Comunicar com consciência: Pais e Adolescentes

Está para entrar no consultório o primeiro adolescente que não se lamente por não se sentir ouvido e compreendido, nomeadamente no que diz respeito aos desafios com que vai lidando no seu dia a dia, e o primeiro pai/mãe que não se sinta frustrado pelo adolescente não cumprir com as suas responsabilidades em casa, como por exemplo arrumar o seu quarto. Se, por um lado, o adolescente sente que os seus sentimentos não são levados a sério e são, muitas vezes, ridicularizados pelos pais; por outro, os pais não sabem mais o que fazer, para que os filhos adolescentes façam o que lhes é pedido.

Sendo os cuidadores os adultos da relação, cabe-lhes a estes estarem atentos à forma como comunicam com os seus filhos adolescentes (tomada de consciência), para que possam promover um bom diálogo com eles.

Neste sentido, podemos definir como primeiro passo saber escolher os momentos para iniciar o diálogo. Se há um tempo atrás perguntar “Como correu o teu dia?” era mais do que suficiente para iniciar uma conversa, agora é mais difícil, especialmente se o adolescente não estiver “para aí virado”. Deste modo, torna-se importante respeitar as necessidades de cada adolescente, ao mesmo tempo que se criam oportunidades para se iniciar o diálogo. Uma forma de o fazer é estar presente nas rotinas do adolescente, pelo que à pequena abertura do mesmo para partilhar algo sobre a sua vida, o cuidador mostra-se atento e interessado. Além disso, se os pais desenvolverem o hábito de eles próprios falarem sobre os seus dias, os seus sentimentos, pensamentos e necessidades, também os filhos seguirão o seu exemplo.

Saber ouvir é das competências mais importantes numa boa comunicação, pois o adolescente só irá partilhar consigo aquilo que o incomoda se sentir que vai ser ouvido e compreendido. Saber ouvir não implica apenas ouvir e não falar (apesar de que, obviamente, está implícito que é necessário falar menos e ouvir mais). Exige que o adulto se esforce para não julgar, criticar, opinar e/ou aconselhar (quando não é pedido), mas sim para tentar compreender aquilo que lhe está a ser dito – a ter empatia. Frases como “Percebo o que queres dizer”, “Estou a ouvir-te”, “Podes explicar melhor?”, “Como é que isso te fez sentir?”, “O que pensas fazer em relação a isso?”, “Queres saber o que eu faria?”, entre outras, transmitem interesse, empatia, respeito e confiança de que o adolescente vai ser capaz de tomar a melhor decisão.
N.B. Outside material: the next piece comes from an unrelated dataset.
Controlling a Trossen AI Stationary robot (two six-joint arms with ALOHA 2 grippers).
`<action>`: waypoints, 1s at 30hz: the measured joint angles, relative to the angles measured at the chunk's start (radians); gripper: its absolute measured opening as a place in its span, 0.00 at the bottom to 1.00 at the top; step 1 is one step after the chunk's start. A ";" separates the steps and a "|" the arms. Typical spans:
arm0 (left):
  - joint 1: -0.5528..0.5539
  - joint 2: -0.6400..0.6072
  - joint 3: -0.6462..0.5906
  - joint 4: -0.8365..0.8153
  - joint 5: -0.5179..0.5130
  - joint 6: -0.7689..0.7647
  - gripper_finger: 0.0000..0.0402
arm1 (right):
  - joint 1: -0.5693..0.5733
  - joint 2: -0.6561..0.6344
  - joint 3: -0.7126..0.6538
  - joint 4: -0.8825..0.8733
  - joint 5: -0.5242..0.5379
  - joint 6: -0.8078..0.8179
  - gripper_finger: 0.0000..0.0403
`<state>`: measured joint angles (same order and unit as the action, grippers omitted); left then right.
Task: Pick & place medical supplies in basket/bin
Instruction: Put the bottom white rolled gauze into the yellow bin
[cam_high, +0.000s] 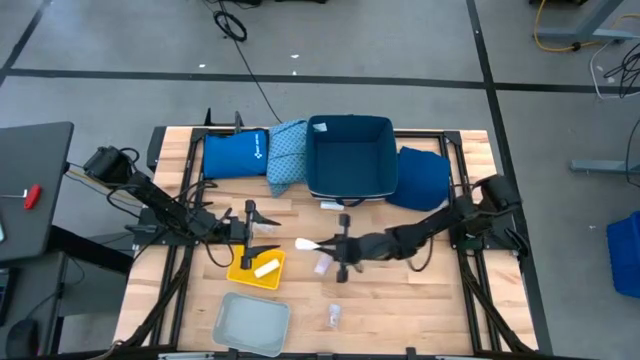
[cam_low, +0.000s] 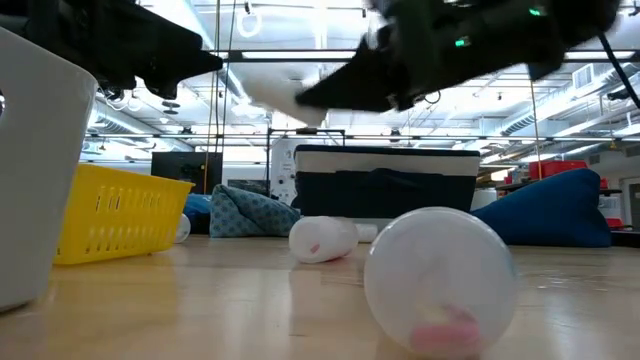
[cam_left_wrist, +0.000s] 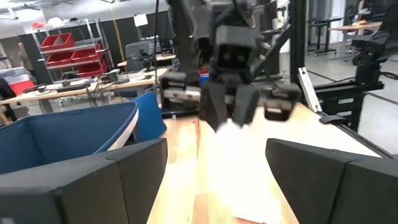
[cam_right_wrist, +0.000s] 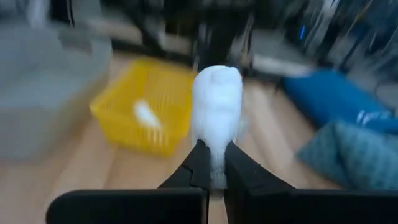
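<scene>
My right gripper (cam_high: 325, 244) is above the middle of the table, shut on a white packet (cam_high: 305, 243) that stands clear of the wood. A yellow basket (cam_high: 258, 268) sits to the left of it with one white tube (cam_high: 266, 267) inside. My left gripper (cam_high: 262, 232) hangs open over the basket's far edge, pointing at the right gripper, with nothing between its fingers. Two clear vials (cam_high: 322, 265) (cam_high: 333, 316) lie on their sides on the table. A teal patterned cloth (cam_high: 287, 155) and a dark blue cloth (cam_high: 420, 178) flank a dark blue bin (cam_high: 350, 158). My right gripper pinches one end of the white packet (cam_right_wrist: 216, 149) between its two fingers. The fingers come in nearly level from the table's right side. The rest of the packet (cam_right_wrist: 216, 102) sticks out ahead of the fingertips toward the yellow basket, lifted clear of the table.
A grey tray (cam_high: 252, 322) stands at the near edge, left of centre. A bright blue pouch (cam_high: 235, 155) lies at the far left, and a small white packet (cam_high: 330, 205) lies in front of the dark blue bin. Bare wood shows at the near right.
</scene>
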<state>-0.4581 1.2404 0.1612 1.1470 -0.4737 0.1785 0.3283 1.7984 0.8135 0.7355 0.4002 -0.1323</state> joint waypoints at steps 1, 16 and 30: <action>0.000 0.000 0.000 0.003 0.004 0.000 0.70 | 0.000 -0.003 -0.039 0.107 -0.001 -0.011 0.04; 0.143 0.149 0.127 0.142 0.175 -0.040 0.70 | -0.085 0.007 -0.210 0.713 -0.150 -0.148 0.04; 0.305 0.386 0.352 0.319 0.432 -0.007 0.70 | -0.117 0.008 -0.210 0.784 -0.222 -0.224 0.04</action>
<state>-0.1535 1.6264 0.5131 1.4659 -0.0415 0.1720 0.2111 1.8065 0.6037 1.5196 0.1782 -0.3567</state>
Outro erro bastante comum é o cuidador assumir que já conhece as razões por detrás das escolhas e dos comportamentos do adolescente e não lhe dá oportunidade para se explicar, gerando, na maior parte dos casos, grandes discussões. Lembra-se daquela vez em que o seu filho adolescente não atendeu uma chamada sua, porque foi obrigado a desligar o telemóvel na escola e depois se esqueceu de o ligar?. Reconhecer que a impulsividade para o julgamento pode estar no cerne das várias discussões lá em casa, é meio caminho para conseguir colocar-lhe um travão. Antes do julgamento imediato, experimente pedir mais informações ao adolescente para garantir que conhece as suas verdadeiras razões/motivações.
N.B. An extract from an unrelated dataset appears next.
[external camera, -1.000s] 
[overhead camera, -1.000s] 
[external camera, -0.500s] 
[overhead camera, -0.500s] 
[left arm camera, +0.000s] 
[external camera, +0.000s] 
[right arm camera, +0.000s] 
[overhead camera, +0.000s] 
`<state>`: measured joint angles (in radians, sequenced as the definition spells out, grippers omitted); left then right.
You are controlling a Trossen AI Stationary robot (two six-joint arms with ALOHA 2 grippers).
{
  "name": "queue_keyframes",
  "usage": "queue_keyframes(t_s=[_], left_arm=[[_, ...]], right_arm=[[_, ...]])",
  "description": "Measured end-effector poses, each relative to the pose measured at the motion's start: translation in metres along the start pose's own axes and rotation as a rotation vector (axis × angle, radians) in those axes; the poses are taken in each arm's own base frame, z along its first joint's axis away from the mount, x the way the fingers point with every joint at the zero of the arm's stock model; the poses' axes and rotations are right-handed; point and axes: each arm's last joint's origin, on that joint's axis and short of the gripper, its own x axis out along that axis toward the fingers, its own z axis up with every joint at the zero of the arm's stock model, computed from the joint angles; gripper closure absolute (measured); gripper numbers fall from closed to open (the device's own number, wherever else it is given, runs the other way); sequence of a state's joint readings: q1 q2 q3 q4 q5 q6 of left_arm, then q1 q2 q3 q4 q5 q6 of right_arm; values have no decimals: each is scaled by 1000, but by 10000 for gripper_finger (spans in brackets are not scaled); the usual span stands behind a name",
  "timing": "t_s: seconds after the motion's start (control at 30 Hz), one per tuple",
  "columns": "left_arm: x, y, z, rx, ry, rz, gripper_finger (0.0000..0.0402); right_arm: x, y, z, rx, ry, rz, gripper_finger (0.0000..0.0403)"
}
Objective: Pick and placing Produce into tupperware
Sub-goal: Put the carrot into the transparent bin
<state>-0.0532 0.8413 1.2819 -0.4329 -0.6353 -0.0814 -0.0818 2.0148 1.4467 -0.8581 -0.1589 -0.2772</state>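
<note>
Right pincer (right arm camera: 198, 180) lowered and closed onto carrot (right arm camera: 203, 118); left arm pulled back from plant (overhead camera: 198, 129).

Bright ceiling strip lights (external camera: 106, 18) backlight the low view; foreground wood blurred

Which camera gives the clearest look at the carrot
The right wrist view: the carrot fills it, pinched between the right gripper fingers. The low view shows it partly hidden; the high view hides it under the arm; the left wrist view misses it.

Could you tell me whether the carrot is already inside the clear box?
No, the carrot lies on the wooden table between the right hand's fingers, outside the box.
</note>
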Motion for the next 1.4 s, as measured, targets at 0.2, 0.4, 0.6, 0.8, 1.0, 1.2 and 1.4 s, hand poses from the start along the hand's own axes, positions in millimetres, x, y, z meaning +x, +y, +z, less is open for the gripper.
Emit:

Um facilitador de um bom diálogo é também, perante um conflito entre pais-adolescente, adotar uma postura em vista a resolução do conflito. Para isso, mais do que tentar mostrar ou convencer de que o seu ponto de vista é o mais correto, importa chegar a um consenso. Antes disso, é também necessário que cada uma das partes compreenda como cada um sente em relação ao assunto e, a partir daí, chegarem a uma decisão conjunta. Estas negociações nem sempre são fáceis e podem levar o seu tempo. Além disso, pode exigir mais do que uma conversa. Muitas vezes, o facto de o adolescente saber que o pai/mãe ficou de pensar sobre o assunto é o suficiente para este se sentir reconhecido e valorizado.